The Road to Silence (New Island Books) tells the story of a life’s journey set against the background of Irish Catholicism. Growing up in the 1960s, like so many of his generation, Seán Dunne rejected religion, yet still felt the need of a spiritual dimension to life. He refused to let it go (or it refused to let him go) and he followed his heart and mind searching in many different places: the Waterford suburb where he grew up; a monastic community in Paris; a Buddist centre on the Beara peninsula; the monks in Mount Melleray – as he moved from a narrow, authoritarian religion to a richer Catholic spirituality.
It was a difficult journey, finding a faith that matched the heart of his own life and that he could sustain despite ‘the occasional absurdities of the church as a social entity’. It was, he wrote, ‘an interior experience and it changed everything . . . I no longer see a contradiction between the nature of my spiritual self and the actuality of my own life’.
Seán Dunne’s breakthrough came when, through the influence of those he spoke to, he came to accept silence as an interior quality in his life. Something that to live without seemed like an amputation of some vital part of himself.
In his reflections and travels, Seán Dunne found in the places and lives he encountered ‘a kind of melody’ which, when he is properly in tune with it, he knows, ‘with Julian of Norwich, that all manner of things will be well’.
Written with care and grace, The Road to Silence is a rare spiritual testament by an Irish poet and writer. It may, as good books tend to be, out of print, but if you really want a copy, you should be able to find one.
Seán Dunne died in 1994 at just 38 years of age.
Note: Pádraig Daly’s This Glowing Place, New and Selected Poems, from Scotus Press is now on sale at €15.
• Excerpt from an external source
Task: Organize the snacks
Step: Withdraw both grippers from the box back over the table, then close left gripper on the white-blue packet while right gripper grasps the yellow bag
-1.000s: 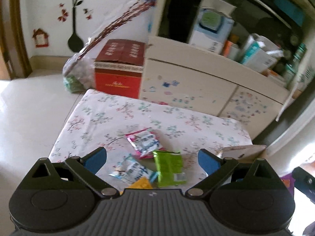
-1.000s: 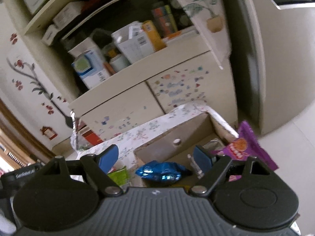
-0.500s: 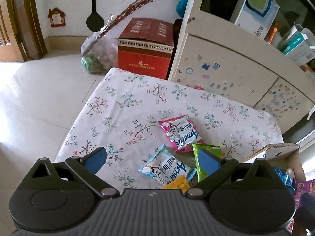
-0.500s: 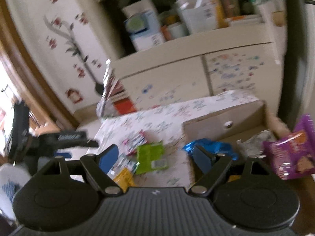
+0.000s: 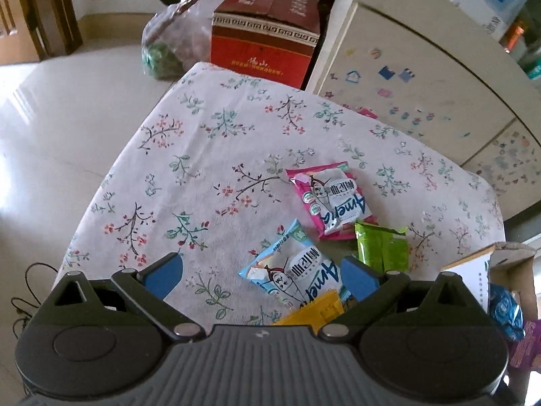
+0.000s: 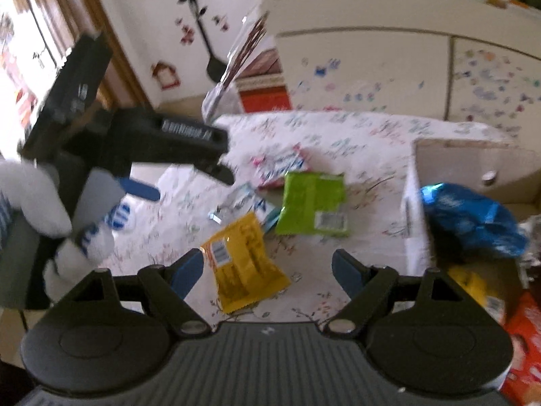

I do agree with Brendan’s paean of praise for Pádraig Daly’s poetry. You might expect that from me! Pádraig is a minimalist is his use of words. Every sentence is succinct and every word does its work. He ‘reads’ the ‘signs of the times’ and responds. I think Augustine did something similar. He didn’t do it in poetry but his fluency and eloquence in language, carried the message. That surely is a demand for all who claim Augustine as their heritage. This is a challenge for all of us, with Pope Bob in place! Not just for Augustinians but for all ministers of the Word!